DOA: Training-Free Decoder-Only Attention Policy for Long-Form Simultaneous Translation with SpeechLLMs

arXiv:2605.31432v1 Announce Type: cross Abstract: Simultaneous speech-to-text translation (SimulST) generates translations while speech is still unfolding, requiring a streaming policy that decides when to read and when to write. State-of-the-art approaches rely on attention-based encoder-decoder models where cross-attention provides explicit alignment signals. In contrast, Speech Large Language Models (SpeechLLMs) are decoder-only architectures relying solely on self-attention. This raises a central question: whether decoder self-attention contains sufficiently stable alignment signals to gui
The proliferation of Large Language Models and the increasing demand for real-time, multilingual communication pushes the boundaries of simultaneous translation research.

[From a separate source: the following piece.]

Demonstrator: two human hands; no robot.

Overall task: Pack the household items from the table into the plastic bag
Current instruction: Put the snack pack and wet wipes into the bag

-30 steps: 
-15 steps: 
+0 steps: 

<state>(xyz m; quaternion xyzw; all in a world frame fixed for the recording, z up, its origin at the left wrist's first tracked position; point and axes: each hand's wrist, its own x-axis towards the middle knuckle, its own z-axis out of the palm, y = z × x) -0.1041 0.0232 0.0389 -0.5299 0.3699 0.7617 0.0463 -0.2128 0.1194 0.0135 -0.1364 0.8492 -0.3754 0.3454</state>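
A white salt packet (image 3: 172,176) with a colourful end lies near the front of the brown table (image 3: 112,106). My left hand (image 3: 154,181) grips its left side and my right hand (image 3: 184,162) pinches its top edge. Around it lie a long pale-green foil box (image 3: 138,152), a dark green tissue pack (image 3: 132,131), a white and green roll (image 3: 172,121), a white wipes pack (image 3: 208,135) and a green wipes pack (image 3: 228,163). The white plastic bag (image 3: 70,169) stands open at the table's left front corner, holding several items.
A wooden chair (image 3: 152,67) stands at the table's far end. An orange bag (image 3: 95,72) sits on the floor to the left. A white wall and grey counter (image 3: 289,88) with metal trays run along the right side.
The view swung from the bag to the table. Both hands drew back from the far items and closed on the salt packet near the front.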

This research explores a novel architecture for simultaneous speech translation, potentially enabling more efficient and versatile real-time communication across language barriers.
A new training-free method for long-form simultaneous translation using decoder-only attention models is introduced, potentially simplifying the development and deployment of such systems.
- · AI researchers in NLP and speech
- · Speech-to-text translation service providers
- · Global businesses requiring real-time communication
- · Traditional encoder-decoder architectures for SimulST
Improved performance and reduced training complexity for simultaneous speech translation systems.
Accelerated adoption of real-time translation in various applications, from conferences to personal devices.
Enhanced global communication and collaboration by lowering language barriers more effectively and economically.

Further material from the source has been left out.